How much memory does ble.sh use when run under bash?
Actually, it depends on the Bash version. The memory use of ble.sh is larger for recent Bash. For example, the latest ble.sh uses about 50 MB in the latest Bash. Actually, this is one of the recent problems of ble.sh.
Hm actually now I realize a good memory benchmark would be source ble.sh in bash and OSH, and compare memory usage.
I have tried it.
Bash version | plain | ble.sh (2020-07) only source / +module+attach |
ble.sh (2022-01) only source / +module+attach |
---|---|---|---|
Bash-3.2 | 3.6 MB | 14 MB / 17 MB | 15 MB / 19 MB |
Bash-4.3 | 3.8 MB | 17 MB / 29 MB | 23 MB / 37 MB |
Bash-5.1 | 4.3 MB | 21 MB / 37 MB | 27 MB / 47 MB |
osh-0.9.6 | 15 MB | 76 MB / n/a | 90 MB / n/a |
In the previous reply, I wrote a few hundred megabytes used by osh in my memory, but that was wrong. (Actually, I have slightly modified ble.sh
for osh to suppress the memory use. I think I remember the footprint before that modification.) The memory increase of osh is roughly about (76 - 15) / (21 - 4.3) = 3.653x bash. If ble.sh is fully loaded and activated, I think the footprint of osh will surpass 100 MB: 15 + 3.653 * (47 - 4.3) = 171 MB with a simple extrapolation.
Great, thank you for trying it! This is very helpful. I filed #1070 to automate this -- it will help with the C++ translation, which is the focus of the upcoming year.
Actually it's better than I thought -- osh-0.9.6
creates a huge number of Python classes, which you can see with osh -n myscript
.
Python objects are very large:
$ python2
class C(object):
pass
>>> x = C()
>>> sys.getsizeof(x)
64
>>> sys.getsizeof(x.__dict__)
280
So the translation to C++ should reduce that by a lot -- a pointer will be 8 bytes, an integer will be 4 bytes, etc.
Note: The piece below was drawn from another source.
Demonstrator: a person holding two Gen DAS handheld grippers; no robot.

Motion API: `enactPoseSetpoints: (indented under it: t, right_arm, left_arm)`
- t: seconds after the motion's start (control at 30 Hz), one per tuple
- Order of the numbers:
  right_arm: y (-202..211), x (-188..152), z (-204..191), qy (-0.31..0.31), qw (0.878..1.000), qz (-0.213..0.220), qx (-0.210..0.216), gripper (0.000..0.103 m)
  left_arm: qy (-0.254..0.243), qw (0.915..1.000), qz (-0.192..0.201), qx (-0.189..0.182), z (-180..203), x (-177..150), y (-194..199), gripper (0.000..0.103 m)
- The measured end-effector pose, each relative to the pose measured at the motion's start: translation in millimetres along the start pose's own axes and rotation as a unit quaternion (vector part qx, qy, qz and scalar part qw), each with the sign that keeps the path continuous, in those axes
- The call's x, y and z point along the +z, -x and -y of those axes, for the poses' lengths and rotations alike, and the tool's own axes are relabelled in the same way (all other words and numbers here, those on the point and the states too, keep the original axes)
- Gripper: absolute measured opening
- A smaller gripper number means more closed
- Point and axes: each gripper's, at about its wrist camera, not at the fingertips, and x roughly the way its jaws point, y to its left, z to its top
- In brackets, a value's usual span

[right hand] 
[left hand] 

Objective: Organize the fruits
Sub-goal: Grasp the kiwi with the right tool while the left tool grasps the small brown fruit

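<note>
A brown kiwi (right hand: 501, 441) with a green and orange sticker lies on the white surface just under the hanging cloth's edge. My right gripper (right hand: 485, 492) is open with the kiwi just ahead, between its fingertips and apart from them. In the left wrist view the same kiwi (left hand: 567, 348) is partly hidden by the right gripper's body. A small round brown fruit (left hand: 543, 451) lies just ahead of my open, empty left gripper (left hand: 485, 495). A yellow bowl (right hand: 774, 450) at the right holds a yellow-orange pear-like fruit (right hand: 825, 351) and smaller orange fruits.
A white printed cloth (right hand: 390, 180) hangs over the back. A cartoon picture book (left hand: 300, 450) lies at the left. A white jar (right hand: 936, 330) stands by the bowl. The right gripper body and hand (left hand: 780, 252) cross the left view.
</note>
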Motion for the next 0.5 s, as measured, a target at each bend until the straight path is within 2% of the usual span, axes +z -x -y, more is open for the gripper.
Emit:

It's statically laid out rather than dynamic with a __dict__
.
I think we can get within 2x of bash on the first try, and then optimize it with enough effort.
Also Oil has something like the JavaScript feature you're talking about. It uses ###
for doc comments:
http://www.oilshell.org/blog/2021/09/multiline.html#reminder-doc-comments-with
This works with traditional shell functions as well as Oil proc
:
f() {
### my comment
echo
}
pp proc f # pretty print a table
You could use these in ble.sh right now because the syntax is compatible with bash. That is, you can use Oil as a documentation extractor if that proves useful.
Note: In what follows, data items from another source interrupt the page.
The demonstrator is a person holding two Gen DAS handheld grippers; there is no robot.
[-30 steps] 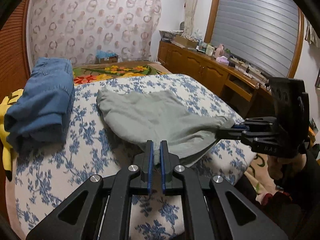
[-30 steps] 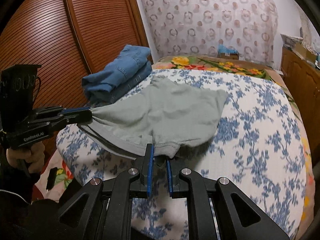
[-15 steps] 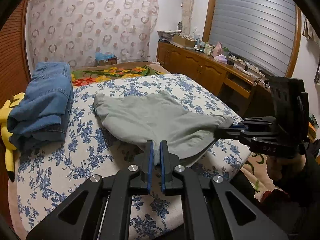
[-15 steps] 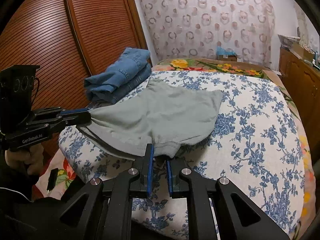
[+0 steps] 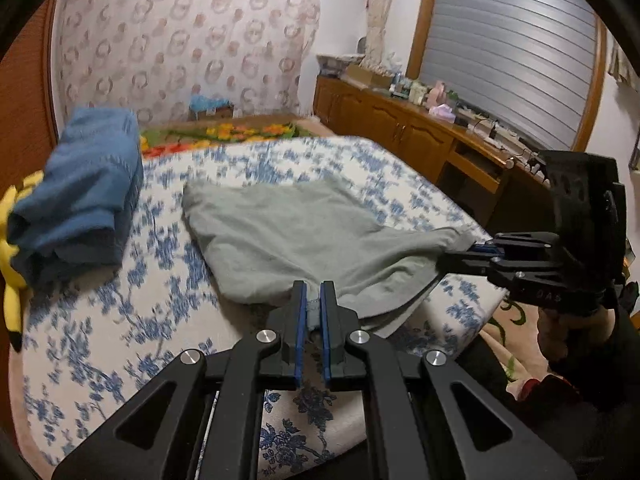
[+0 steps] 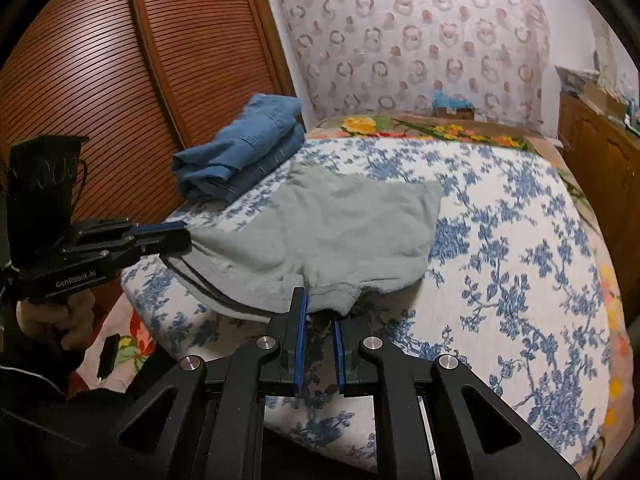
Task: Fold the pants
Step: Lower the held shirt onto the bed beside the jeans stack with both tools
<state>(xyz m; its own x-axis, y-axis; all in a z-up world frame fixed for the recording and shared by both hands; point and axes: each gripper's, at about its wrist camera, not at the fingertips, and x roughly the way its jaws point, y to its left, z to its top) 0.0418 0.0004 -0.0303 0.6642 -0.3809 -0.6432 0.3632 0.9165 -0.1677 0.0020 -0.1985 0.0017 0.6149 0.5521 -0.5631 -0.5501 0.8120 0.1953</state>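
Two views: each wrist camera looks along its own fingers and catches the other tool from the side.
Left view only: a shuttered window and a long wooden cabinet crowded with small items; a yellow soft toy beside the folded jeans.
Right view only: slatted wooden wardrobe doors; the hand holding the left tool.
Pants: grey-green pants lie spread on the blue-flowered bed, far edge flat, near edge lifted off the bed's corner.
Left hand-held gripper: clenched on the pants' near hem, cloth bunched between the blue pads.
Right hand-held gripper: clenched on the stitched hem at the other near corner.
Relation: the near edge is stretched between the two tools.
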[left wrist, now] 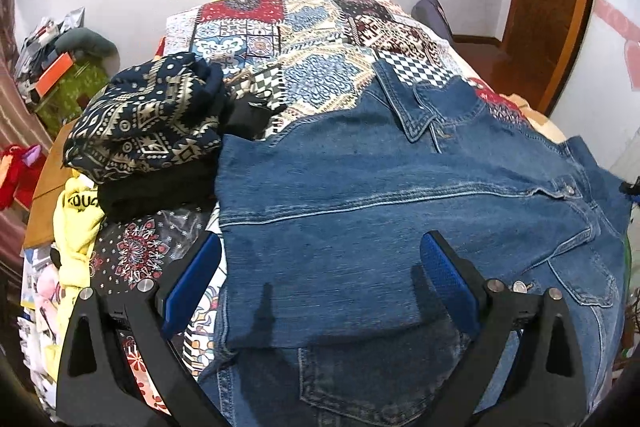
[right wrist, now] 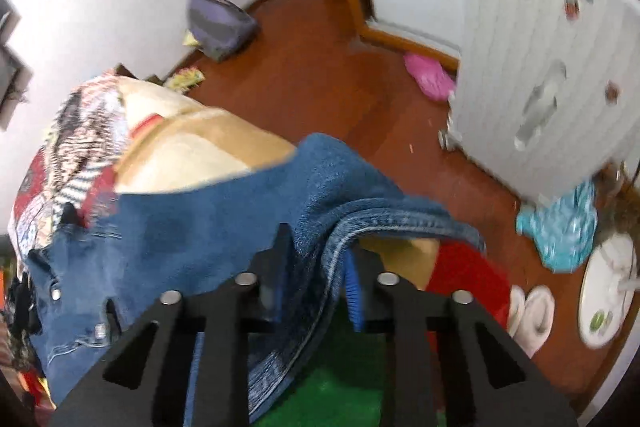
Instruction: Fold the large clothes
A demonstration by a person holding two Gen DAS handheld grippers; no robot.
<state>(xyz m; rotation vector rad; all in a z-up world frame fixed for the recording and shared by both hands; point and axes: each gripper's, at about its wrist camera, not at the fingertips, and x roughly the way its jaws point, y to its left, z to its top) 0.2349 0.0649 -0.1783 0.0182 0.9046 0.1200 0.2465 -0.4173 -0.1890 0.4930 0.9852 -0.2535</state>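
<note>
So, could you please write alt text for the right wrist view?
The right gripper is shut on the hem of a denim jacket at the edge of a bed. Beyond lie a wooden floor and a white cupboard.

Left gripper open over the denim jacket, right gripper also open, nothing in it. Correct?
Half right. The left gripper is open above the denim jacket. The right gripper is not open and empty: the right wrist view shows its jaws closed on a folded edge of the denim jacket.
</note>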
Although now I see you use a ##
as a prefix, and it has multiple lines. Hm let me think about this.
https://github.com/akinomyoga/ble.sh/blob/master/lib/core-complete.sh
What kind of metadata would you want to put in there?
Anyway, I welcome more feedback on Oil. I hope it will converge with ble.sh at some point, and we both agree C++ translation is important.
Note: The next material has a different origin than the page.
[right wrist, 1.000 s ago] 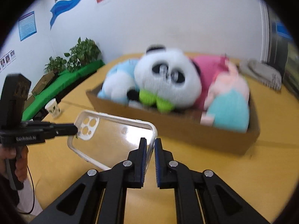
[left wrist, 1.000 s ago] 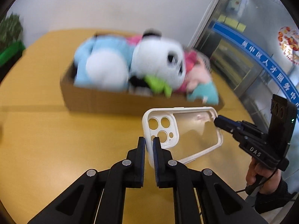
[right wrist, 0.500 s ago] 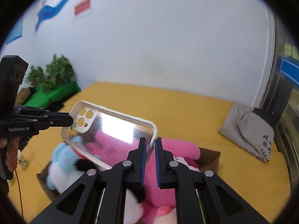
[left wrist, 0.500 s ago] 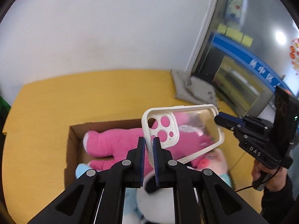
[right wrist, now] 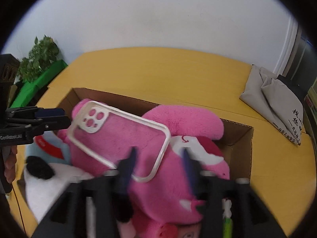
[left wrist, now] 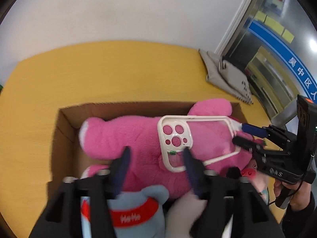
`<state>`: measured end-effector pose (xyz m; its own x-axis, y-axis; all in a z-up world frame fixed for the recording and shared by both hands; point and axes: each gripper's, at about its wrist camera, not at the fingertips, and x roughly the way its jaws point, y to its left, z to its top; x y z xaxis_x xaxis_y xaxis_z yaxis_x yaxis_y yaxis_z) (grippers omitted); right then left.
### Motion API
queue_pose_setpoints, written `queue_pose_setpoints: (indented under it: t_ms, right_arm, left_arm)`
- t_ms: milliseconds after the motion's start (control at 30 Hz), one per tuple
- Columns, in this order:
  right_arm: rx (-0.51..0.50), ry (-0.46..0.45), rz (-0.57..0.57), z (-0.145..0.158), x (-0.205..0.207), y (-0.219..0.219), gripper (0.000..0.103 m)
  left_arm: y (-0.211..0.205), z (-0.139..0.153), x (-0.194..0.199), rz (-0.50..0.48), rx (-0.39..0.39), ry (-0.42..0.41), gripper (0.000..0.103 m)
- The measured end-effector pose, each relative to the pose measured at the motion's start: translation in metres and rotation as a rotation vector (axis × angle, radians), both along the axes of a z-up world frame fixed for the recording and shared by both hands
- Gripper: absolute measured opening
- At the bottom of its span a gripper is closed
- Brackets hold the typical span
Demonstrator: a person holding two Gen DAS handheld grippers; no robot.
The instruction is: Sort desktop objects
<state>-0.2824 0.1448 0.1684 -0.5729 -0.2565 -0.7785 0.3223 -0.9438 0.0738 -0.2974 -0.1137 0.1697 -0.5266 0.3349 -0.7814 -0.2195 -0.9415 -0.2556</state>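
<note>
yellow tabletop [left wrist: 122,69] was seen running bare from the cardboard box [left wrist: 65,123] up to the white wall, with open room at the upper left of both frames; a grey folded bag [right wrist: 277,107] was laid at its right edge. the box was crowded with a pink plush [left wrist: 138,138], a blue plush [left wrist: 138,208] and a panda plush [right wrist: 45,178], little free space being left inside. the clear phone case [left wrist: 190,138] was found lying tilted on the pink plush, inside the box. the left gripper [left wrist: 156,156] and the right gripper [right wrist: 158,156] had just been opened, their fingers spread wide, each over one end of the case, no pad pressed on it. fingers were blurred; the lower plushes were cut off by the gripper bodies. a hand [left wrist: 291,190] was half hidden at lower right.
</note>
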Motion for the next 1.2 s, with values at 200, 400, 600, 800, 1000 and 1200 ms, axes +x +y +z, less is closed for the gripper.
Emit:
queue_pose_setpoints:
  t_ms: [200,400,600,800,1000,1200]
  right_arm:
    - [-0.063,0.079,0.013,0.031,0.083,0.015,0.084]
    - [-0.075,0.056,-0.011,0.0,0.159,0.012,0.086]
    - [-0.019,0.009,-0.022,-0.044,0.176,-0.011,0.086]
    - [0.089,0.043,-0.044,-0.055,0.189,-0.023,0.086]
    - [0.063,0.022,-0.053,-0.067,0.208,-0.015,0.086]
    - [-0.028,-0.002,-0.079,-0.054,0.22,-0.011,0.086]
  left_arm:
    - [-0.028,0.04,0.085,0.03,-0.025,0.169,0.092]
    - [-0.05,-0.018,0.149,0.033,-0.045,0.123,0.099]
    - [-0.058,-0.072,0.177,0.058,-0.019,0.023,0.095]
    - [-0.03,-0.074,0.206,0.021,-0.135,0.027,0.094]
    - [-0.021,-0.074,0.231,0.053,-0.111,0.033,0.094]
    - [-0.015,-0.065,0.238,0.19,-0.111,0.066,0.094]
Also, I realized that compat_array
which you implemented, to make ${a}
equal to ${a[0]}
should be the default (we should change it to strict_array
and opt in). Even though that behavior is confusing, multiple shells agree on it (I think), and Oil has a separate array syntax that behaves more conventionally (const x = a[i]
, etc.).
This is #967
Also I remember you know quite a bit about C++ too, and I think the translation task could be pretty fun in that respect. Here is a listing of the generated code:
https://www.oilshell.org/release/0.9.6/pub/metrics.wwz/line-counts/oil-cpp.txt
1366 _tmp/native-tar-test/oil-native-0.9.6/mycpp/gc_heap.h
2321 _tmp/native-tar-test/oil-native-0.9.6/_build/cpp/runtime_asdl.cc
4221 _tmp/native-tar-test/oil-native-0.9.6/_build/cpp/syntax_asdl.h
9999 _tmp/native-tar-test/oil-native-0.9.6/_build/cpp/syntax_asdl.cc
29060 _tmp/native-tar-test/oil-native-0.9.6/_devbuild/gen/osh-lex.h
32805 _tmp/native-tar-test/oil-native-0.9.6/_build/cpp/osh_eval.cc
93228 total
And this already passes 1131 out of 1900 spec tests! It can run those fibonacci and bubble_sort examples, etc. I think it should be able to source ble.sh
, or at least the old copy. I will try that out.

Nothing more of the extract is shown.